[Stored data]
# # # #

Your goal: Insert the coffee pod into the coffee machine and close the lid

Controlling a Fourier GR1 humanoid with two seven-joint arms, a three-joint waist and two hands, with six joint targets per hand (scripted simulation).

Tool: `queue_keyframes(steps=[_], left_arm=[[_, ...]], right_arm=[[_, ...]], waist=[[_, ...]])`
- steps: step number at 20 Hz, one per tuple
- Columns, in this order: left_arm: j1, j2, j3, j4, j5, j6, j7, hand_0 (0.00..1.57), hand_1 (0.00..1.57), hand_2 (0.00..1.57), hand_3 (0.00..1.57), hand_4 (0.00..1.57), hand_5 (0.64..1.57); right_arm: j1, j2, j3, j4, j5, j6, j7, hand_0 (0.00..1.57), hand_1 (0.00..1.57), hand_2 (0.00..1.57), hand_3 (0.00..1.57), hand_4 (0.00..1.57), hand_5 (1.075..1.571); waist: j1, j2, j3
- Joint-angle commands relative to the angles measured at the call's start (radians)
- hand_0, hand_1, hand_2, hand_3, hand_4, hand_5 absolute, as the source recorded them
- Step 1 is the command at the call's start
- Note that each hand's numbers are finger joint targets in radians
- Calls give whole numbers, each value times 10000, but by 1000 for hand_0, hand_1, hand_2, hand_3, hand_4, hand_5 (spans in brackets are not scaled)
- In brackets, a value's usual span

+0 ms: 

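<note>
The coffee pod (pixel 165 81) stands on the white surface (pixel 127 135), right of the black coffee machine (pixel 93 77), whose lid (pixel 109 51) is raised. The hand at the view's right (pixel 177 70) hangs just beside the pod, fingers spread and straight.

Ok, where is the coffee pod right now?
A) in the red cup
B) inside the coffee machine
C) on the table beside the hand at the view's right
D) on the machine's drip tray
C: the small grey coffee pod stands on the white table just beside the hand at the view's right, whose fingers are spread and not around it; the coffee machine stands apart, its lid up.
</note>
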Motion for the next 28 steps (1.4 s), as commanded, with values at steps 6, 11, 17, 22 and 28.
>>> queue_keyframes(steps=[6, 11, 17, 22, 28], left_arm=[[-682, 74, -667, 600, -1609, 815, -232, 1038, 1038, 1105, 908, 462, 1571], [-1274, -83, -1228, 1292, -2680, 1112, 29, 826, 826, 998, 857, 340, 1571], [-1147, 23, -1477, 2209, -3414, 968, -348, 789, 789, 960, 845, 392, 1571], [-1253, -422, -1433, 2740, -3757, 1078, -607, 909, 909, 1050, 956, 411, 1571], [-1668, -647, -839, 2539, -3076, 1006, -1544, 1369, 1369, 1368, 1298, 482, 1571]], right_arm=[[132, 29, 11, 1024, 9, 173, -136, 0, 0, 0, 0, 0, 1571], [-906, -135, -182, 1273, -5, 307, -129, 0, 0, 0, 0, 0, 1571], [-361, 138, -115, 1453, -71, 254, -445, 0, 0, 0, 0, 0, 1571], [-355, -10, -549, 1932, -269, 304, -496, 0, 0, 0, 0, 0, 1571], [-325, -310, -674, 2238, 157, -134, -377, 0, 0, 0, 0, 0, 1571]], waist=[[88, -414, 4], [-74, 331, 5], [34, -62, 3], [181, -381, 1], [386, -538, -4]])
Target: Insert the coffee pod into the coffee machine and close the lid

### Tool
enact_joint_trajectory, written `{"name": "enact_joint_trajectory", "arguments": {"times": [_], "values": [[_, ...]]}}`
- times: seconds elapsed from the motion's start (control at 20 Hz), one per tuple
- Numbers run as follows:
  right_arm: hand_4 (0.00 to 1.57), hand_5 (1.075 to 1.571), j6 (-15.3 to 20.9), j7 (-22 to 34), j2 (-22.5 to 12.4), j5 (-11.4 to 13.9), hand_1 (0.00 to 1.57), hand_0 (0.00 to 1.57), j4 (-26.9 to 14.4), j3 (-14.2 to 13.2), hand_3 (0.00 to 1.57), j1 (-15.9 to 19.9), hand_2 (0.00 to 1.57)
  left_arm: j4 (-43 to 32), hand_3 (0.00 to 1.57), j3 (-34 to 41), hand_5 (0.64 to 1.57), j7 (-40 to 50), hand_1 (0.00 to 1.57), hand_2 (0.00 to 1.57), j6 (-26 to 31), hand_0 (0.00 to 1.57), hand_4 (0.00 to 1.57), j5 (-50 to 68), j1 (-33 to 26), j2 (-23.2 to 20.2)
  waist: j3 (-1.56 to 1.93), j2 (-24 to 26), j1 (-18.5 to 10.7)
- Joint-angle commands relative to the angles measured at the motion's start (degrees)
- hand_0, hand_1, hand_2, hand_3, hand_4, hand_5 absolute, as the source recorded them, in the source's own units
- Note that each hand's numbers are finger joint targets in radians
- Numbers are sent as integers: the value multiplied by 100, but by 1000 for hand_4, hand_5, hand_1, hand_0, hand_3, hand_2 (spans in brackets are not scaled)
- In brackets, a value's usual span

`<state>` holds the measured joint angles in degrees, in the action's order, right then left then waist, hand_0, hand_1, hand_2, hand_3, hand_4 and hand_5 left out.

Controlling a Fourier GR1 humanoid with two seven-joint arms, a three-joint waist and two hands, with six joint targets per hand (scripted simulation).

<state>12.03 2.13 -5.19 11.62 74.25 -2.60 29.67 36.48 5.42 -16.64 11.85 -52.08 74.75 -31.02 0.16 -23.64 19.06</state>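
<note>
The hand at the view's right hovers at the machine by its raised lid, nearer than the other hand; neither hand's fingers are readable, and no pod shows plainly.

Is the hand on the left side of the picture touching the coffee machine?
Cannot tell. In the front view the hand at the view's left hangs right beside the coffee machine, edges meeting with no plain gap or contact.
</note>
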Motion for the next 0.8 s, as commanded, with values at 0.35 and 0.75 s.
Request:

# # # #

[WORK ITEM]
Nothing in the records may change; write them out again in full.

[TASK SOLUTION]
Your goal: Insert the coffee pod into the coffee machine and close the lid

Controlling a Fourier GR1 humanoid with two seven-joint arms, a three-joint waist and two hands, with six joint targets per hand (scripted simulation).

Tool: `queue_keyframes(steps=[_], left_arm=[[_, ...]], right_arm=[[_, ...]], waist=[[_, ...]])`
- steps: step number at 20 Hz, one per tuple
- Columns, in this order: left_arm: j1, j2, j3, j4, j5, j6, j7, hand_0 (0.00..1.57), hand_1 (0.00..1.57), hand_2 (0.00..1.57), hand_3 (0.00..1.57), hand_4 (0.00..1.57), hand_5 (0.64..1.57); right_arm: j1, j2, j3, j4, j5, j6, j7, hand_0 (0.00..1.57), hand_1 (0.00..1.57), hand_2 (0.00..1.57), hand_3 (0.00..1.57), hand_4 (0.00..1.57), hand_5 (1.075..1.571); waist: j1, j2, j3
- Joint-angle commands relative to the angles measured at the call's start (radians)
- hand_0, hand_1, hand_2, hand_3, hand_4, hand_5 absolute, as the source recorded them
- Step 1 is the command at the call's start
- Note that each hand's numbers are finger joint targets in radians
- Calls give whole numbers, each value times 10000, but by 1000 for hand_0, hand_1, hand_2, hand_3, hand_4, hand_5 (spans in brackets are not scaled)
- In brackets, a value's usual span

+0 ms: 

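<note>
The coffee pod (pixel 165 81) stands on the white surface (pixel 127 135), right of the black coffee machine (pixel 93 77), whose lid (pixel 109 51) is raised. The hand at the view's right (pixel 177 70) hangs just beside the pod, fingers spread and straight.

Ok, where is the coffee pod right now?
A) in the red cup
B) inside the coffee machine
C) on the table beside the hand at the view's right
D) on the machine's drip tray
C: the small grey coffee pod stands on the white table just beside the hand at the view's right, whose fingers are spread and not around it; the coffee machine stands apart, its lid up.
</note>
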Motion for the next 28 steps (1.4 s), as commanded, with values at steps 6, 11, 17, 22 and 28.
>>> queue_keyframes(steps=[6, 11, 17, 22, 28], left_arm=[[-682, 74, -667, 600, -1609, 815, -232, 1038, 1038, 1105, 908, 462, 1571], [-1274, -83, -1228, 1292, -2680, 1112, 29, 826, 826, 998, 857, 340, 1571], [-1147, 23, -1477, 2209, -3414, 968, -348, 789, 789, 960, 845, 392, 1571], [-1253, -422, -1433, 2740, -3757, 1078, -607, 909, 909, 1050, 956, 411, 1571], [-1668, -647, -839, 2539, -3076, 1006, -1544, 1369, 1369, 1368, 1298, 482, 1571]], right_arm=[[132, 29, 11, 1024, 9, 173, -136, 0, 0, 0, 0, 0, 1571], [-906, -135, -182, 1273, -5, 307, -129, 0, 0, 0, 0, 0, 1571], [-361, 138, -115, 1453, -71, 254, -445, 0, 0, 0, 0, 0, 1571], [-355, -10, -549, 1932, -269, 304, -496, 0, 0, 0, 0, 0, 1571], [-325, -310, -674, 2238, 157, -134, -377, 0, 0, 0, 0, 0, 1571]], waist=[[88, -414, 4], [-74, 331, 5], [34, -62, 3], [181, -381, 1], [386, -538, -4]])
Target: Insert the coffee pod into the coffee machine and close the lid

### Tool
enact_joint_trajectory, written `{"name": "enact_joint_trajectory", "arguments": {"times": [_], "values": [[_, ...]]}}`
- times: seconds elapsed from the motion's start (control at 20 Hz), one per tuple
- Numbers run as follows:
  right_arm: hand_4 (0.00 to 1.57), hand_5 (1.075 to 1.571), j6 (-15.3 to 20.9), j7 (-22 to 34), j2 (-22.5 to 12.4), j5 (-11.4 to 13.9), hand_1 (0.00 to 1.57), hand_0 (0.00 to 1.57), j4 (-26.9 to 14.4), j3 (-14.2 to 13.2), hand_3 (0.00 to 1.57), j1 (-15.9 to 19.9), hand_2 (0.00 to 1.57)
  left_arm: j4 (-43 to 32), hand_3 (0.00 to 1.57), j3 (-34 to 41), hand_5 (0.64 to 1.57), j7 (-40 to 50), hand_1 (0.00 to 1.57), hand_2 (0.00 to 1.57), j6 (-26 to 31), hand_0 (0.00 to 1.57), hand_4 (0.00 to 1.57), j5 (-50 to 68), j1 (-33 to 26), j2 (-23.2 to 20.2)
  waist: j3 (-1.56 to 1.93), j2 (-24 to 26), j1 (-18.5 to 10.7)
- Joint-angle commands relative to the angles measured at the motion's start (degrees)
- hand_0, hand_1, hand_2, hand_3, hand_4, hand_5 absolute, as the source recorded them, in the source's own units
- Note that each hand's numbers are finger joint targets in radians
- Numbers are sent as integers: the value multiplied by 100, but by 1000 for hand_4, hand_5, hand_1, hand_0, hand_3, hand_2 (spans in brackets are not scaled)
- In brackets, a value's usual span

`<state>` holds the measured joint angles in degrees, in the action's order, right then left then waist, hand_0, hand_1, hand_2, hand_3, hand_4 and hand_5 left out.

Controlling a Fourier GR1 humanoid with two seven-joint arms, a three-joint waist and two hands, with six joint targets per hand (scripted simulation).

<state>12.03 2.13 -5.19 11.62 74.25 -2.60 29.67 36.48 5.42 -16.64 11.85 -52.08 74.75 -31.02 0.16 -23.64 19.06</state>
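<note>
The hand at the view's right hovers at the machine by its raised lid, nearer than the other hand; neither hand's fingers are readable, and no pod shows plainly.

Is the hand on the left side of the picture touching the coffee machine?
Cannot tell. In the front view the hand at the view's left hangs right beside the coffee machine, edges meeting with no plain gap or contact.
</note>
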Motion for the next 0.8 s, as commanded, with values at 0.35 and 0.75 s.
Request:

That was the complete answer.